* AIM OF THE EXERCISE:
For this exercise, please reproduce the records below word for word, from the first line through the line with "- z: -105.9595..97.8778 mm".

* Source data:
*** Block opens ***

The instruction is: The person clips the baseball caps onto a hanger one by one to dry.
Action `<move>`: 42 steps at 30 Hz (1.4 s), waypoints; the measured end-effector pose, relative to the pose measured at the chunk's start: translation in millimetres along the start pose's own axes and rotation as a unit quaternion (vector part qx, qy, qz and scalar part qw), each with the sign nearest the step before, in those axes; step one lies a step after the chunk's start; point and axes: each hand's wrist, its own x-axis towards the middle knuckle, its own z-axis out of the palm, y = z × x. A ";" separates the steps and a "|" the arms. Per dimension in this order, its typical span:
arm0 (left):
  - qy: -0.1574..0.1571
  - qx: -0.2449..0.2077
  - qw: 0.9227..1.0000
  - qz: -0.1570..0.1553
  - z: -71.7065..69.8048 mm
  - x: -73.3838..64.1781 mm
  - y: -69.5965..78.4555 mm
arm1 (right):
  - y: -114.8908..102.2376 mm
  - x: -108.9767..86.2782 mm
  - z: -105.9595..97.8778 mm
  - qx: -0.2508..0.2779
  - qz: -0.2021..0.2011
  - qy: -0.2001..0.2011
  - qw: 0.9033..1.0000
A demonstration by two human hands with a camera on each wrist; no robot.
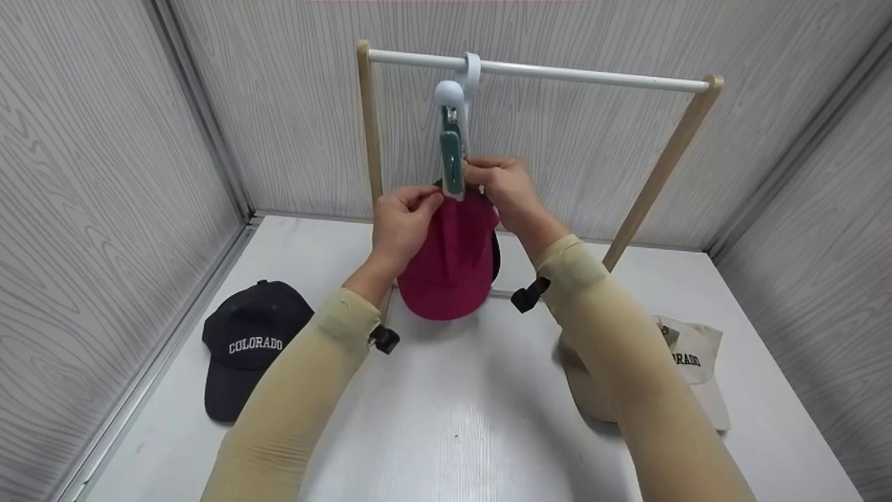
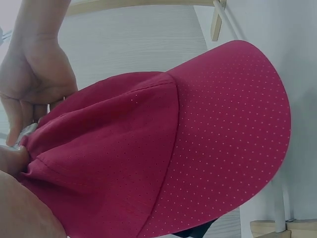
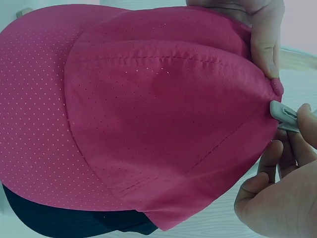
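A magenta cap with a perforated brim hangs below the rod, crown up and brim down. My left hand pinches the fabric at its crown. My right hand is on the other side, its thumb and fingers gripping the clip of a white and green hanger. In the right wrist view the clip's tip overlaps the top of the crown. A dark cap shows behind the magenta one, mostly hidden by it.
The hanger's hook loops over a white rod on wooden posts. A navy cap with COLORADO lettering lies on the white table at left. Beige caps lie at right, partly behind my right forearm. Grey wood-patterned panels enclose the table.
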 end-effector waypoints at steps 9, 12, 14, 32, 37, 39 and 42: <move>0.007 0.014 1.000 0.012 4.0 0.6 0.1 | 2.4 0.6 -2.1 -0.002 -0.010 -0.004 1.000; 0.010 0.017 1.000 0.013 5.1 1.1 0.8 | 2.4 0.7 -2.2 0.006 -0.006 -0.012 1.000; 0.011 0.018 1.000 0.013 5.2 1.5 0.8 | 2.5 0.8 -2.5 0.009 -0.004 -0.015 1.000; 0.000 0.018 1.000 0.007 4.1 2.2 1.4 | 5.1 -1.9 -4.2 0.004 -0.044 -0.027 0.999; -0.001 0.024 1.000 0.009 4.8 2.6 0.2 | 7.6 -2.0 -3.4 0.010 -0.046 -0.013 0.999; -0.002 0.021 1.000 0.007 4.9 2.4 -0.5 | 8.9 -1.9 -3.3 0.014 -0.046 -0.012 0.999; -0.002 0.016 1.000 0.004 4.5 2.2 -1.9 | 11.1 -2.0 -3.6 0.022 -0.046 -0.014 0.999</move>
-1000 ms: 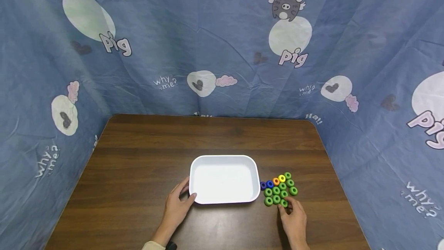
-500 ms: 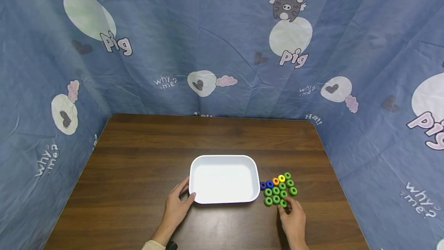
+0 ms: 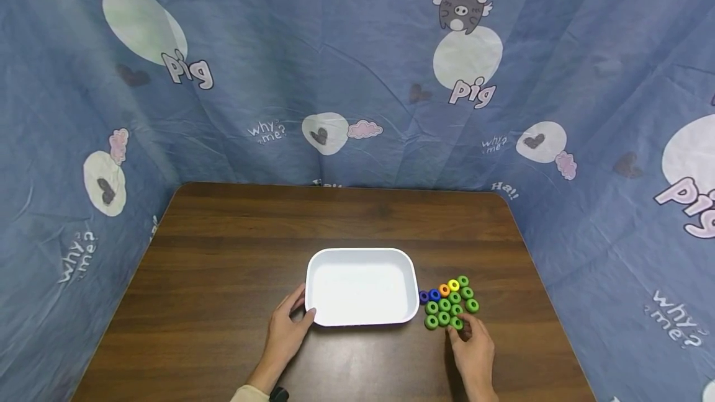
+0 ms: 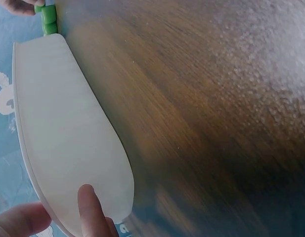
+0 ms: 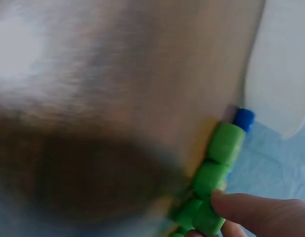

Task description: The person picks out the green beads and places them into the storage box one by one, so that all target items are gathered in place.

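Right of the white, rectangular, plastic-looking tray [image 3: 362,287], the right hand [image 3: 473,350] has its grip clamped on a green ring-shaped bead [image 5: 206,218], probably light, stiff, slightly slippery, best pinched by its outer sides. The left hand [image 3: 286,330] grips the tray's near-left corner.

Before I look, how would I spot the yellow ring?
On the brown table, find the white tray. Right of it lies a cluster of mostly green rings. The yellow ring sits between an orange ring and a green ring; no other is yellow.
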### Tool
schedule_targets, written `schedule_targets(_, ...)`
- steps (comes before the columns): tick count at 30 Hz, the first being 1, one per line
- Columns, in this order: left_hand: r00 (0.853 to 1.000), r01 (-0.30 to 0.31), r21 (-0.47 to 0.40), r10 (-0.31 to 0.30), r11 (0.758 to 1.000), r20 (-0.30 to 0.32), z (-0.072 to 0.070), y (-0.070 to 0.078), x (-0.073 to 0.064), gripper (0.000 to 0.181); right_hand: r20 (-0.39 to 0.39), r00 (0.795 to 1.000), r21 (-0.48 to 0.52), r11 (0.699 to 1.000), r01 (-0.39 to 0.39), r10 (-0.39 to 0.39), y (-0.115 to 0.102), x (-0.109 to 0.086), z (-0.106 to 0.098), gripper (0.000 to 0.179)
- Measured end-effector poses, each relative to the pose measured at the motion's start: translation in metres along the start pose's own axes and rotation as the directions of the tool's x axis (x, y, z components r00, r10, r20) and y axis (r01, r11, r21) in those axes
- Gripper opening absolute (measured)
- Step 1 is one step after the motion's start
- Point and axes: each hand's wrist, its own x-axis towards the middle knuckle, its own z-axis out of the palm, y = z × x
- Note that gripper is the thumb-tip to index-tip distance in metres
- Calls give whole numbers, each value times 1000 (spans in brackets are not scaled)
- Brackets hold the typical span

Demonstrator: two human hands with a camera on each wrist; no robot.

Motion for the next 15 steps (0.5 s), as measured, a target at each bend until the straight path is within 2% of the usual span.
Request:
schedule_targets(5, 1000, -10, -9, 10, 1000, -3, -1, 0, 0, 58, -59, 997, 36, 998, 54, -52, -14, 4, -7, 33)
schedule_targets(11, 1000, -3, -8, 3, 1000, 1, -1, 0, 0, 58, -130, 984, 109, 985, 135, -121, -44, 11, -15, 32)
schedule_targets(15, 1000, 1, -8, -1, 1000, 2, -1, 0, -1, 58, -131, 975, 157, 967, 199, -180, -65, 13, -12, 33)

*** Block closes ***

* REPLY:
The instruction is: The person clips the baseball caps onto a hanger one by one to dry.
Action `<move>`: 42 steps at 30 Hz (1.4 s), waypoints; the measured end-effector pose, relative to the pose measured at the chunk's start: translation in millimetres along the start pose's own axes and rotation as a unit quaternion (vector part qx, qy, qz and scalar part qw), each with the sign nearest the step before, in those axes; step one lies a step after the chunk's start; point and axes: each hand's wrist, its own x-axis towards the middle knuckle, its own z-axis out of the palm, y = z × x. A ";" separates the steps and a "|" the arms. Per dimension in this order, its typical span:
arm0 (left):
  - qy: -0.1574..0.1571
  - qx: -0.2449..0.2077
  - qw: 0.9227..1.0000
  - qz: -0.1570..0.1553
  - z: -71.7065..69.8048 mm
  - x: -73.3838..64.1781 mm
  - y: -69.5965..78.4555 mm
arm1 (right):
  - y: -114.8908..102.2376 mm
  - x: -108.9767..86.2782 mm
  - z: -105.9595..97.8778 mm

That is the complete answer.